Communism is a religion? That would come as a surprise to Karl Marx, what with all that “opiate of the people” ranting .
The difference being, of course, that the world of a thousand conflicting religions and gods actually exists, even if the gods in question don’t. I’m not sure what you’re calling the actual physical real world, but if it’s not chock-full with religious people, I don’t think anyone’s actually seen it.
Ohhh, I’m with you on that!
I’m confused then. Do you believe communism is a religion or not?
No, I don’t. I was responding to Der Trihs who maintained that communism was a religion in an earlier post. Sorry for the confusion.
Turn your own statement around, please. If people are going to be just as irrational and prone to evil with religion, why add it to the picture?
The actual physical world? That which exists whether you believe in gods or not. Trees, sunlight, gravity, the love I have for my extended family-all of these will exist no matter what I do or do not believe in.
The United States of America is not a theocracy. Therefore there is no religion in control of the country. You can pretend that it is all you want, but that’s all you’ll be doing: pretending.
Another thing: the United States of America is not a developing democracy. It’s already developed.
That’s an absolutely ludicrous example. Right off the bat, you’re talking about “great scientific works,” when I’d been specifically talking about artistic works. Second, you’re continuing in your idiotic dichotomy between science and religion, when no such dichotomy exsists, outside of your mind and that of the more rabid Young-Earth Creationists. Thirdly, your example doesn’t even make sense, as your talking about a debate about the impact of religion in a fantasy world where religion doesn’t exsist in the first place. And lastly, your analogy fails because I haven’t argued that science is pre-empting art in any fashion: I’m arguing that without religion, the vast majority of great works of art would not exsist. Where would the great art of the middle ages have come from, without the church to fund it? The great cathedrals and mosques would not exsist, and there would be no secular analogue for them, because there’s no secular reason to build a cathedral. Notre Dame would likely be a parking lot, the Haghia Sophia an office building. Tolkien would just be an obscure Oxford linguist. The net effect on the world of art would be a definite negative. And this would be a bad thing. It would not be as bad a thing as a world without science, but that’s entirely beside the point. You claimed that a world without religion would be no worse than the one we have now: I say this is not so.
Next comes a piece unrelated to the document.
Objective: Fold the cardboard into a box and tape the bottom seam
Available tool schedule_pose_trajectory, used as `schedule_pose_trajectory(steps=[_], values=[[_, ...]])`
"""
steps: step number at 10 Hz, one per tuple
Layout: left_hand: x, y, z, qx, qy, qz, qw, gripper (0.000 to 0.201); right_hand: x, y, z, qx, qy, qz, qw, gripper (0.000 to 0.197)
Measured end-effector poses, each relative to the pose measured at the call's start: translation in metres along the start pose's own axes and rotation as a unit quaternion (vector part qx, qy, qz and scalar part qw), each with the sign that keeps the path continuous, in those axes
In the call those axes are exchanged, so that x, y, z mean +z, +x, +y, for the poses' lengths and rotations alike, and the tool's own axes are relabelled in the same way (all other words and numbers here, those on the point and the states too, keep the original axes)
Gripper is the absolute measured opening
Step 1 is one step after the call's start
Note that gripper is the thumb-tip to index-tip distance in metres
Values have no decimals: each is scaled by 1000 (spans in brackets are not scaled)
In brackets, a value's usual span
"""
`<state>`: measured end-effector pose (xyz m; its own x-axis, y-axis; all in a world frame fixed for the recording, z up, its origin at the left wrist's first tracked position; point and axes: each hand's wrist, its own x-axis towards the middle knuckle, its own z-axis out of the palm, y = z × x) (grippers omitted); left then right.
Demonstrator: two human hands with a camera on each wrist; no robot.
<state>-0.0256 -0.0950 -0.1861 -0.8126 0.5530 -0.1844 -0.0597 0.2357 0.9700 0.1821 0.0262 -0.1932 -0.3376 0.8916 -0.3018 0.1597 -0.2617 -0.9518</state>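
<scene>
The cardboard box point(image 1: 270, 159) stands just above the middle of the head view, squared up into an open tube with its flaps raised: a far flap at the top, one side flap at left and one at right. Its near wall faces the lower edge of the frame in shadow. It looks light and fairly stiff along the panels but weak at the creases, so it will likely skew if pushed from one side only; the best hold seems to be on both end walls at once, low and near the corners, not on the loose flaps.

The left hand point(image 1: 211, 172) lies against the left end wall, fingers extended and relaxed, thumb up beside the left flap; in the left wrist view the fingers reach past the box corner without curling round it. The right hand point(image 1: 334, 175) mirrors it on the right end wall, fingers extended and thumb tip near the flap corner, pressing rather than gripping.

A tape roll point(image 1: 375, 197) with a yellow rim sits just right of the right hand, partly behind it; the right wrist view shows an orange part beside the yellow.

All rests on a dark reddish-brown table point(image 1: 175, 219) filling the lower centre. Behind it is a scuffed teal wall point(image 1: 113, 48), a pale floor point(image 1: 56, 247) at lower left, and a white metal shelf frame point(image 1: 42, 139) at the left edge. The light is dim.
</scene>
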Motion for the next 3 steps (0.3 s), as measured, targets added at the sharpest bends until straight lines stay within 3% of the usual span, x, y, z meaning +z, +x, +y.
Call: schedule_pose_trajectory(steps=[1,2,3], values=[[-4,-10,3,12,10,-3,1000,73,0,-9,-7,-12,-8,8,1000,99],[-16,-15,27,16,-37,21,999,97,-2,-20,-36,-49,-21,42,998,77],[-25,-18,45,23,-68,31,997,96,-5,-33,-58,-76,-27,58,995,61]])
A theocracy is a state in which religious rules are law, and are protected by the state. Clearly that’s not America.
But surely religion does have some control over the country? George Bush, as well as many other people holding governmental, commercial or cultural power, are religious, and most religions hold that you should live your life by religious rules, and that these rules are *the best * rules to live by. By exercising their power in accordance with those beliefs, religion has some control over America (and any other nation). Do you disagree?
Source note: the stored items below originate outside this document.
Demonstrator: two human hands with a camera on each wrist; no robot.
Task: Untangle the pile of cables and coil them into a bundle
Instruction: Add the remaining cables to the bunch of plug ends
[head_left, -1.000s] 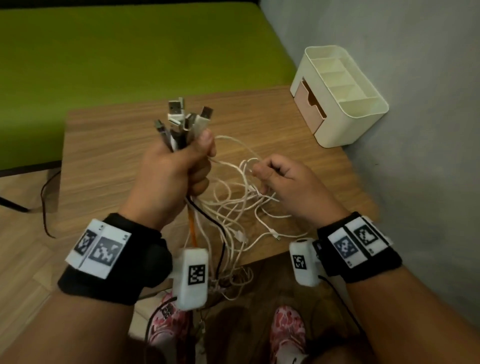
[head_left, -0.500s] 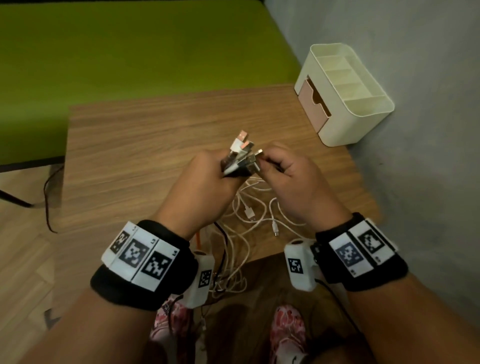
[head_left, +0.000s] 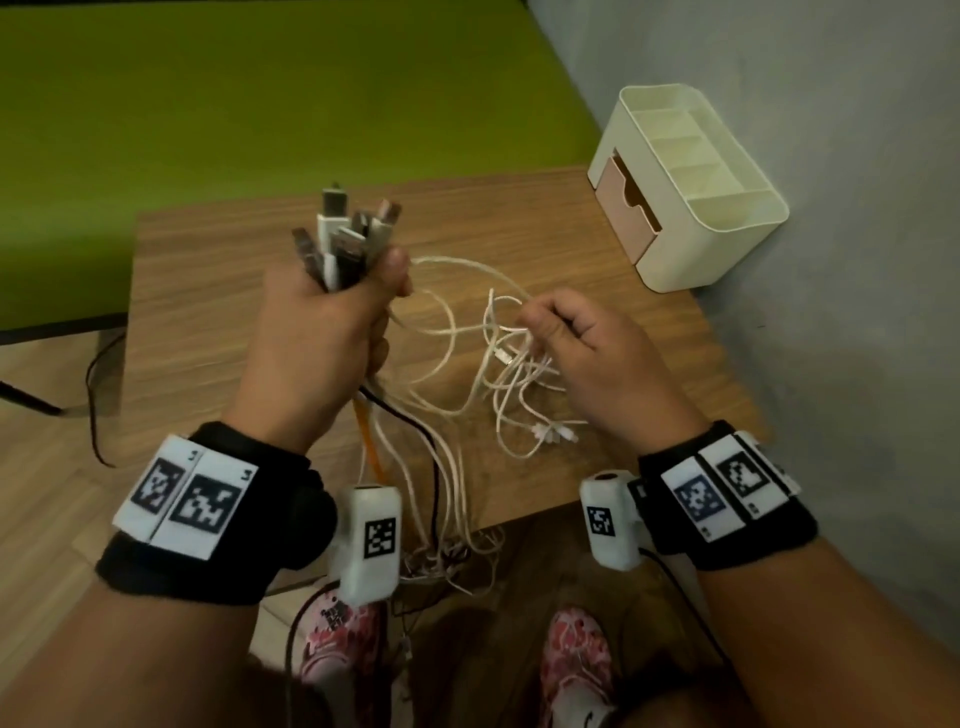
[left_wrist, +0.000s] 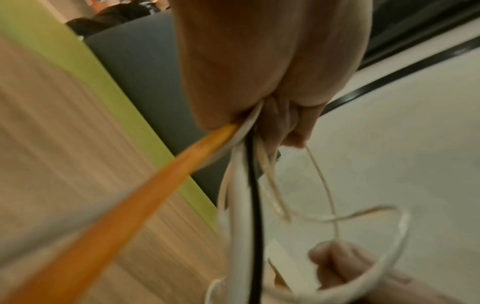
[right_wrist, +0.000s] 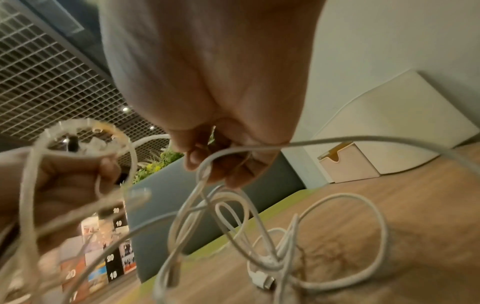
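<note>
left hand: centre-left of head view, raised above the table; fingers wrapped tight round a bunch of plug ends that stick up out of the fist toward upper frame.
right hand: centre-right of head view, lower than the left; thumb and forefinger pinching one white strand, other fingers curled under.
cables: white tangle lies on the table between and below the two hands; more strands hang off the near table edge toward lower centre, with an orange cable and a black cable running down from the left fist.
key relation: pinched strand arcs from the right fingertips up-left to the left fist; its long run is roughly left-right across the frame.
nearer hand: right hand sits right on the loose loops; left only anchors the plugs.
likely next: draw the strand rightward, away from the fist, to free it from the knot.
risk: neighbouring loops cross it just below the pinch, may snag.
organiser box: upper right, well apart from the cables.
</note>
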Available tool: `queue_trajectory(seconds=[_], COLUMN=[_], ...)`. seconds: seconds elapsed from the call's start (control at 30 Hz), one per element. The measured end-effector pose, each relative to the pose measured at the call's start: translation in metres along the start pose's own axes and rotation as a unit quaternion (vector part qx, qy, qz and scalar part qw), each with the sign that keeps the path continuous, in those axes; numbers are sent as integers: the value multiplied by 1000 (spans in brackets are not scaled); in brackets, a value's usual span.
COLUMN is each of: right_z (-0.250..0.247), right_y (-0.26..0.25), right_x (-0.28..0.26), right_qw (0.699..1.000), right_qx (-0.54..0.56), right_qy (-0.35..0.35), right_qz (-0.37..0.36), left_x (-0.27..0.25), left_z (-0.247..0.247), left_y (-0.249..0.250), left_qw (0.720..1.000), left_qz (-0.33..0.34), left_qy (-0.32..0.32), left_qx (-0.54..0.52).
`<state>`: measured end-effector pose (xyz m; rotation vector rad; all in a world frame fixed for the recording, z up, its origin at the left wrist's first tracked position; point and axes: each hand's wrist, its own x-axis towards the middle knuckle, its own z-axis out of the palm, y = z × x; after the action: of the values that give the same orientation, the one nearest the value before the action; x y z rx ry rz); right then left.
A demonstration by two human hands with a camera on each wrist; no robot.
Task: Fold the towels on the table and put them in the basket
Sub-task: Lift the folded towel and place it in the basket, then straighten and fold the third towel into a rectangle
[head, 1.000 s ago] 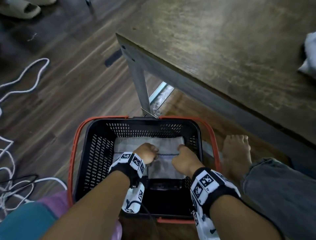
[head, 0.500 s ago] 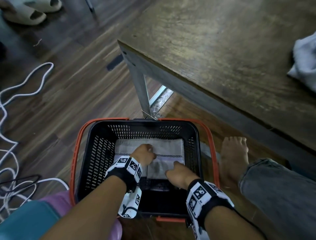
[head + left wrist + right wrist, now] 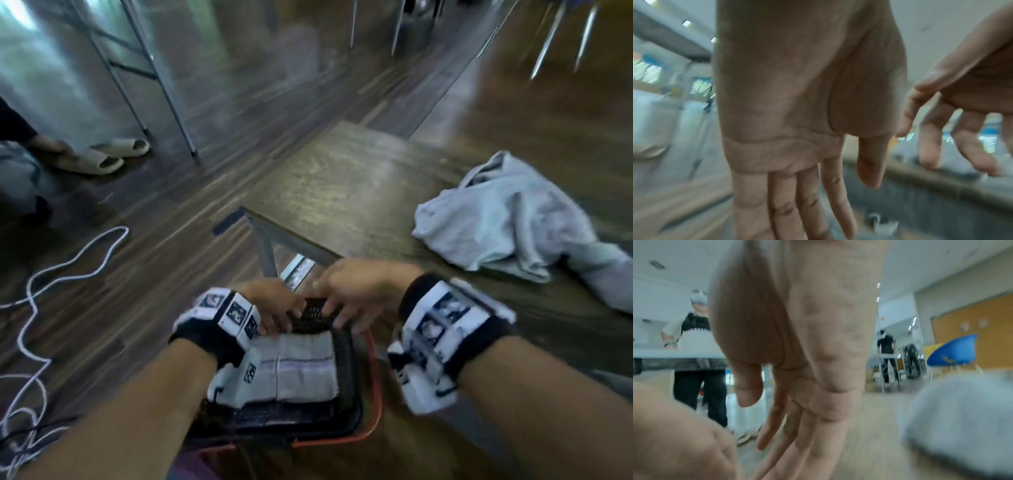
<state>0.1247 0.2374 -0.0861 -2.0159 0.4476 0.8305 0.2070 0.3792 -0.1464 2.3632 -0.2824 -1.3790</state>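
Note:
A folded grey-white towel (image 3: 301, 370) lies flat in the black basket with an orange rim (image 3: 375, 387) on the floor. Both hands hover above the basket's far end, empty. My left hand (image 3: 274, 305) has straight, relaxed fingers (image 3: 797, 203) in the left wrist view. My right hand (image 3: 352, 294) is spread loosely, its fingers (image 3: 807, 434) extended. A crumpled light grey towel (image 3: 507, 219) lies on the dark wooden table (image 3: 342, 185) to the right, seen as a grey blur, the towel (image 3: 962, 426), in the right wrist view.
The table's metal leg (image 3: 267, 253) stands just beyond the basket. White cable (image 3: 68, 267) loops over the wood floor at left. Beige slippers (image 3: 102, 157) and another person's foot are at far left. Chair legs (image 3: 555, 37) stand further back.
Both hands have let go of the folded towel and risen out of the basket. The head view has tilted up, showing more of the table and the crumpled towel.

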Motion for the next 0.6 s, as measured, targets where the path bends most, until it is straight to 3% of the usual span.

No one’s brought up what you believe in. It’s what the theists believe in that we’re talking about. I’m happy that you have sunlight, love, and gravity. But you have to realize that sunlight, love, and gravity all exist in the real world together with those religious people. It’s not what exists that’s important to this debate, Czarcasm; it’s what doesn’t exist, namely the world with science but no religion that you seem to think will cure the world’s ills somehow.
The assertion made by Der Trihs is that the religioin is in control. It’s not. Whether religous beliefs motivate the majority of the population is irrelevant to that assertion for the simple reason that there is a vast array of religious beliefs in the United States.